Ainsi, bien qu’il semble favoriser l’accès aux soins sur le papier, dans les faits, le 100 % Santé est donc loin d’être efficace à 100 %. En impactant directement les tarifs des mutuelles, il vous permet peut-être de payer moins cher certains produits mais augmente au fond vos dépenses liées à la santé. Cette augmentation des tarifs menace davantage les plus précaires, qui ne seront plus à même de payer leurs cotisations et devront se passer de complémentaire santé ou réduire le niveau de couverture de leur contrat, pourtant indispensable aujourd’hui pour bien se soigner.  

En prévoyant d’étendre le 100 % Santé à l’orthodontie, qui représente une dépense publique importante, ou aux fauteuils roulants, qui doivent normalement être financés par l’État dans le cadre du plan financement du handicap, le Gouvernement affiche au fond son véritable objectif : transférer au maximum les charges de la santé à d’autres acteurs et privatiser la santé publique.

Ce transfert des dépenses de la santé vers le privé ne cesse d’augmenter : alors qu’il était initialement fixé à 300 millions d’euros dans le cadre du plan 100 % Santé, le Gouvernement a annoncé cet été qu’il se monterait finalement à 500 millions d’euros… sans avoir au préalable consulté les mutuelles.

Le 100 % Santé contribue donc au démantèlement de la Sécurité sociale, de plus en plus menacée par les décisions du Gouvernement. Rappelons ainsi que ce dernier vient d’annoncer en parallèle l’augmentation du coût des médicaments et des consultations chez le médecin… 

 

Comment s’engager pour une Sécurité sociale de haut niveau ? 

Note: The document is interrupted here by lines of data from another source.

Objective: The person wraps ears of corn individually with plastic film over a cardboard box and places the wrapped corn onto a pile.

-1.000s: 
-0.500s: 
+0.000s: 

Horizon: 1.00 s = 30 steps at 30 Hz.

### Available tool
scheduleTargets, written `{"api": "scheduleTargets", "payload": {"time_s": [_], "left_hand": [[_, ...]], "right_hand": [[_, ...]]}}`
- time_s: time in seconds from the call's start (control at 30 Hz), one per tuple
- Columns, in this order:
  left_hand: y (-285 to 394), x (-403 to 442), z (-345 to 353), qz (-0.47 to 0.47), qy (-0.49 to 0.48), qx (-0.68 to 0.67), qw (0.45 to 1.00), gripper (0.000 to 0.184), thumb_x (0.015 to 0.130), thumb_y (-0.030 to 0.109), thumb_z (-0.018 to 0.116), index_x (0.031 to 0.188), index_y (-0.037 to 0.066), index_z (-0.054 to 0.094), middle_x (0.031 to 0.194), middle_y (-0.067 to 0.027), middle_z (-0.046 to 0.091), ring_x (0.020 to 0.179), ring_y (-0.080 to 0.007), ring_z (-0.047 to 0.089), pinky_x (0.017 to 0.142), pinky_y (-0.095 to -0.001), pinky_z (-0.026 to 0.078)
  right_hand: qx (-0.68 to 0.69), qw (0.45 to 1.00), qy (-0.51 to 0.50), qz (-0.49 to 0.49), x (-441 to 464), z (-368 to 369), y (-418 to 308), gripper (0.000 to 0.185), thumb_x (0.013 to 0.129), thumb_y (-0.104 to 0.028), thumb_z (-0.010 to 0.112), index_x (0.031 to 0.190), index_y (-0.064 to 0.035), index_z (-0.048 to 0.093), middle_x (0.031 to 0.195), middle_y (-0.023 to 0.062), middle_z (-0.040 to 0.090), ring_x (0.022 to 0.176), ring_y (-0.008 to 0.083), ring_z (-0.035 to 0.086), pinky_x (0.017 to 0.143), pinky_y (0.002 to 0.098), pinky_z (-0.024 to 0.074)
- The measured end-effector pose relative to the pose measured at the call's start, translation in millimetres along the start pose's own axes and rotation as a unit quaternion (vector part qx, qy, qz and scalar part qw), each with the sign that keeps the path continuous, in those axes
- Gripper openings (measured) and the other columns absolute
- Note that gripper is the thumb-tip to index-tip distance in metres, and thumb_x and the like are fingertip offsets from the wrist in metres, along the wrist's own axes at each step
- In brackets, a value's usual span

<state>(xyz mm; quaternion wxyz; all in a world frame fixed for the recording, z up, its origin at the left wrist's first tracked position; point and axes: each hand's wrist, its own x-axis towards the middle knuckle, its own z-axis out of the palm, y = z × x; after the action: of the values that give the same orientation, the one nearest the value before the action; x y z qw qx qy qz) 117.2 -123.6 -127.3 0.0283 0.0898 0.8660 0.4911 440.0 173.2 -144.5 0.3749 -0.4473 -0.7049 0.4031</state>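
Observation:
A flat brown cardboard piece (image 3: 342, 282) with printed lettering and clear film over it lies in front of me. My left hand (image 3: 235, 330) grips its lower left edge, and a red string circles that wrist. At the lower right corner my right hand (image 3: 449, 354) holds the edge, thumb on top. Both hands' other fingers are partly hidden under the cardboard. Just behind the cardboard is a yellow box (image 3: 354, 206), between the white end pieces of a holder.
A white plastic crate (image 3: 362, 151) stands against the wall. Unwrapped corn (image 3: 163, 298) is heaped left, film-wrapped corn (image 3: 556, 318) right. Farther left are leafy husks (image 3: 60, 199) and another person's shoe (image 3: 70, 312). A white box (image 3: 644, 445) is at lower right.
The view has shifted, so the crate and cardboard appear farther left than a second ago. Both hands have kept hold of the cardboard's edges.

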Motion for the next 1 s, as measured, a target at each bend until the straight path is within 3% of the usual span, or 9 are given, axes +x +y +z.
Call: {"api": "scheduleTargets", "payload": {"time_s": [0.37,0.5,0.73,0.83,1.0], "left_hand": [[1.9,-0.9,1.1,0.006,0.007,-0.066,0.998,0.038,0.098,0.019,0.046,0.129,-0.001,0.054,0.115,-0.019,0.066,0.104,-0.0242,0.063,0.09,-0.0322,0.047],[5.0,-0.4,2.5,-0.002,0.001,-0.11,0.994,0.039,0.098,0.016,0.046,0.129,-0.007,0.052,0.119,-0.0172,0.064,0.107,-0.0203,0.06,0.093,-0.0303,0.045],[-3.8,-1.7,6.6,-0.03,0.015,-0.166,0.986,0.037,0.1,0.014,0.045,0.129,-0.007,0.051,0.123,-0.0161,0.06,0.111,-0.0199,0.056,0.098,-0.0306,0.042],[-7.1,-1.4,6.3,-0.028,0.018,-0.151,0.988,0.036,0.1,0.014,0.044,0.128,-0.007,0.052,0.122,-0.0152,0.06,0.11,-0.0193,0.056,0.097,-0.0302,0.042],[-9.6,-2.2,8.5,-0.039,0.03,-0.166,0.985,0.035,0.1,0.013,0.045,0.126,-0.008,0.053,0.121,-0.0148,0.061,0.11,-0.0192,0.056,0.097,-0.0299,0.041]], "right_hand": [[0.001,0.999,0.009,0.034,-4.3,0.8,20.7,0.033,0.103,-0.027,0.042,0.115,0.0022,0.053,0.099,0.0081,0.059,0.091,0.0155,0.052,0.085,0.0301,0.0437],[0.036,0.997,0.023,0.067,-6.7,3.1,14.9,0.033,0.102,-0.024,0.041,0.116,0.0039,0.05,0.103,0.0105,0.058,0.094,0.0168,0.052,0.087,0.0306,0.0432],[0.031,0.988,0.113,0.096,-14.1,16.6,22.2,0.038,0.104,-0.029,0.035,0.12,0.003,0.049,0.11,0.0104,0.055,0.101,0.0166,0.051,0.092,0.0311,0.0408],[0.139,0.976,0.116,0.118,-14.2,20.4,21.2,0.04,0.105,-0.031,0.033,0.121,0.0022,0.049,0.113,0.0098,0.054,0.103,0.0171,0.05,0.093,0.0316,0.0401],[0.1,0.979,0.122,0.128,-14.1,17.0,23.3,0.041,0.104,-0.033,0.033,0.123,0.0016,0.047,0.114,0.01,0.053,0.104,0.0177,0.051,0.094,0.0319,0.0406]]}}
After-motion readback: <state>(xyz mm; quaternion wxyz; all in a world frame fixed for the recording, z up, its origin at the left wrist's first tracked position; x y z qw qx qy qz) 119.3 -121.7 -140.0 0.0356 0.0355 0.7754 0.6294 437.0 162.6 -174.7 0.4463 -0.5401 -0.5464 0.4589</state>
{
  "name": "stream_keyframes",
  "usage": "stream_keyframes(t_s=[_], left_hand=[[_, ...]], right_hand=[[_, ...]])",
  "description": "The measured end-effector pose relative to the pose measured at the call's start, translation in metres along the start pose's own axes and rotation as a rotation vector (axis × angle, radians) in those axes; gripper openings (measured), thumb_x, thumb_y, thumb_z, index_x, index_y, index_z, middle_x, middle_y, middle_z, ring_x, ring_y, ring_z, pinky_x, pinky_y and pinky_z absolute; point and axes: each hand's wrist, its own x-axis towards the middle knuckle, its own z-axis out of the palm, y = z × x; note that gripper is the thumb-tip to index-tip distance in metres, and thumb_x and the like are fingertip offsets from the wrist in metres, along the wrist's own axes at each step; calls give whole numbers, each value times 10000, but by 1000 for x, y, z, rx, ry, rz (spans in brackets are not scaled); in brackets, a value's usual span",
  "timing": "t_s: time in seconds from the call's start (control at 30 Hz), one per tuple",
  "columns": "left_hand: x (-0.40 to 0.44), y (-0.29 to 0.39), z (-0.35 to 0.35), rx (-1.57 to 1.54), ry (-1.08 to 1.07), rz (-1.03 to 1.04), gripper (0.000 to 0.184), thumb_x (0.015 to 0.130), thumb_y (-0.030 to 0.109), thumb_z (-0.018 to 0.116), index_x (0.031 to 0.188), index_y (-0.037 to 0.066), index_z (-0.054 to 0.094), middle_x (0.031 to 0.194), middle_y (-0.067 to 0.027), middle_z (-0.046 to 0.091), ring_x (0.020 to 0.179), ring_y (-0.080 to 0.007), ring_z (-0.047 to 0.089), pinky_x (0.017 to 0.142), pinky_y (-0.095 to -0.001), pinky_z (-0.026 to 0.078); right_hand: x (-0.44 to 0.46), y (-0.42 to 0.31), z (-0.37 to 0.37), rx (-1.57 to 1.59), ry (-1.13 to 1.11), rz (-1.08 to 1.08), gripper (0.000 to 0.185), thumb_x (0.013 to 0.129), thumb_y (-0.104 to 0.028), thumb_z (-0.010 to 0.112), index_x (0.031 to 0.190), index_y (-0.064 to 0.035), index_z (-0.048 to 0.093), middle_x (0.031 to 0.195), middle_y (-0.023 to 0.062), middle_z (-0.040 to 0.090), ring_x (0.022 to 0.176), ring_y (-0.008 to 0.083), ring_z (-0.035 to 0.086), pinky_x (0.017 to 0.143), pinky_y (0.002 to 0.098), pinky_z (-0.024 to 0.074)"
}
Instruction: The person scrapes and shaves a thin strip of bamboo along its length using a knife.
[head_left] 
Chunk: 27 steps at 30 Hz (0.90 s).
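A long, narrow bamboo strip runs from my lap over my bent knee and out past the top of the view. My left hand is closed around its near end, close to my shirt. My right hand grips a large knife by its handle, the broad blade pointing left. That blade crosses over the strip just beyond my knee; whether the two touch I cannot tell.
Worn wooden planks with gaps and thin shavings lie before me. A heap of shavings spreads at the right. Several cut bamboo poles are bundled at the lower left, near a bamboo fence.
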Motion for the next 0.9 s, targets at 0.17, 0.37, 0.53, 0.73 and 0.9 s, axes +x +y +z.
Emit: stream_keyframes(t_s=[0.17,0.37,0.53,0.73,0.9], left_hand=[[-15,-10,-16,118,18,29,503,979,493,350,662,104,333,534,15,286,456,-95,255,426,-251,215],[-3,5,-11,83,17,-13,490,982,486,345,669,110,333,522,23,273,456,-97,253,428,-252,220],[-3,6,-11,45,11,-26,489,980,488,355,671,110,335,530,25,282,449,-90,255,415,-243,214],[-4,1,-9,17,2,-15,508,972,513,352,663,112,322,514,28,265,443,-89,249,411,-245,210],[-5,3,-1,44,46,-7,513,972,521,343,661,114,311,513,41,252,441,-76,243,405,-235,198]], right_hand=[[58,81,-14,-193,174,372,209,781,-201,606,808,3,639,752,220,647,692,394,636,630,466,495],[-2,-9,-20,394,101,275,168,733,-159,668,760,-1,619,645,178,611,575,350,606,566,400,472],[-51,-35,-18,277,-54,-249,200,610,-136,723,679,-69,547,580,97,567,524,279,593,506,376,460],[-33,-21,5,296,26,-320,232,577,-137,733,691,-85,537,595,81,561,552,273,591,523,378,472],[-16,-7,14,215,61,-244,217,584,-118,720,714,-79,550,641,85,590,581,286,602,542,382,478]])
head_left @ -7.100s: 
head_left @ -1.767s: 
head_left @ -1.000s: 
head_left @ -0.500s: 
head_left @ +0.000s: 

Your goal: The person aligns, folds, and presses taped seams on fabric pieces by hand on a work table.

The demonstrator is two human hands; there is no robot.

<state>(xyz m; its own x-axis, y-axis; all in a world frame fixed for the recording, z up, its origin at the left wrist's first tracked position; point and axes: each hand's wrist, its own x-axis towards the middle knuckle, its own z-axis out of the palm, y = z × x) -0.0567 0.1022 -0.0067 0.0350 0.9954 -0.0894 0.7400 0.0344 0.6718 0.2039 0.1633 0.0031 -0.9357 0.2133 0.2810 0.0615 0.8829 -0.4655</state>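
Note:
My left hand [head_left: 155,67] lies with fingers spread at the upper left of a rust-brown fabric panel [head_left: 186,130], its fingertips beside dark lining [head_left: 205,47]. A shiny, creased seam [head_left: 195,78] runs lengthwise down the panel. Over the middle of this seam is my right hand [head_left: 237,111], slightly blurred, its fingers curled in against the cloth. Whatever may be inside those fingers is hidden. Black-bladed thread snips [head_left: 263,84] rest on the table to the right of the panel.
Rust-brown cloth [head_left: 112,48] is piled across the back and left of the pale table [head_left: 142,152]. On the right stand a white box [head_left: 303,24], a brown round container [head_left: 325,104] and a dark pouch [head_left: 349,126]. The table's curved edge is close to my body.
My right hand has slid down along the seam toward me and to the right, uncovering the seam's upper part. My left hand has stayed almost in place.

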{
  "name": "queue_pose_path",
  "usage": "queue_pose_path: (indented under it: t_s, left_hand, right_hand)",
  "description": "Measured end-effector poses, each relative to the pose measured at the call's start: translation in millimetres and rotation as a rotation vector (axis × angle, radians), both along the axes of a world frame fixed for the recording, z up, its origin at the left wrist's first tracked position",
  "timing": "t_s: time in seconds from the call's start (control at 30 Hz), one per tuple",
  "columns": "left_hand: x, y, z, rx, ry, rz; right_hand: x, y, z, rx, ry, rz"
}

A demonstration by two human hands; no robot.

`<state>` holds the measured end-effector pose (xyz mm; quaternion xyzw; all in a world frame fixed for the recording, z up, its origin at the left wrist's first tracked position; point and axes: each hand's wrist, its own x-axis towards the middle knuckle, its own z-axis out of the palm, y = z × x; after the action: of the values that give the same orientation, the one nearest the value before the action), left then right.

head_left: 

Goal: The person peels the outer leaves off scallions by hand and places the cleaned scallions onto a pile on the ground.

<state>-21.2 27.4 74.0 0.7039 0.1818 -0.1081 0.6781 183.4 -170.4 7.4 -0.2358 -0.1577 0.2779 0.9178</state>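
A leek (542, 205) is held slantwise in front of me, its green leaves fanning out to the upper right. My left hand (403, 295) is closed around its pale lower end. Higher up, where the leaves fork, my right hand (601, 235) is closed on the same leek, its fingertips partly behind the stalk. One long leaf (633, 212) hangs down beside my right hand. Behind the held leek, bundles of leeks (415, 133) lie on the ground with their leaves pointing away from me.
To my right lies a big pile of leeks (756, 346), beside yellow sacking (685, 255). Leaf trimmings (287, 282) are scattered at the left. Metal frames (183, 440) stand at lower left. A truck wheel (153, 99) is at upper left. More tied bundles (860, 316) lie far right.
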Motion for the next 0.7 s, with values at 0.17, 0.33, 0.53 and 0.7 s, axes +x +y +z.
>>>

La MCRN a toujours défendu l’accès à des soins de qualité pour toutes et tous. Le 100 % Santé va dans ce sens et notre mutuelle soutient la démarche de réduction du reste à charge de ses adhérents.  

C’est le transfert de charge de la Sécurité sociale vers les complémentaires santé que nous dénonçons car, au bout du compte, elle entraine une augmentation des cotisations mutualistes et réduit la couverture de l’assurance maladie universelle. Nous estimons que le fonctionnement et le financement du 100% Santé vont à l’encontre des valeurs de solidarité qui doivent sous-tendre la santé publique. Et le combat de la MCRN pour une vraie politique de santé accessible pour toutes et tous ne pourra pas être mené sans vous, ses adhérents et principales victimes des conséquences négatives du 100 % Santé. 

Les délégués de la mutuelle solidaire MCRN s’engagent, sur le terrain et dans différentes instances, pour faire entendre la voix des mutuelles à but non lucratif et défendre la Sécurité sociale. 

La lutte passe par l’engagement démocratique. Au sein de la MCRN, vous, en tant qu’adhérent, avez votre mot à dire ! Vous pouvez nous aider à porter ce combat en vous engageant directement au sein de votre mutuelle. En juin 2024, la MCRN élira ses nouveaux délégués représentants. Vous recevrez bientôt des informations dans votre boîte aux lettres.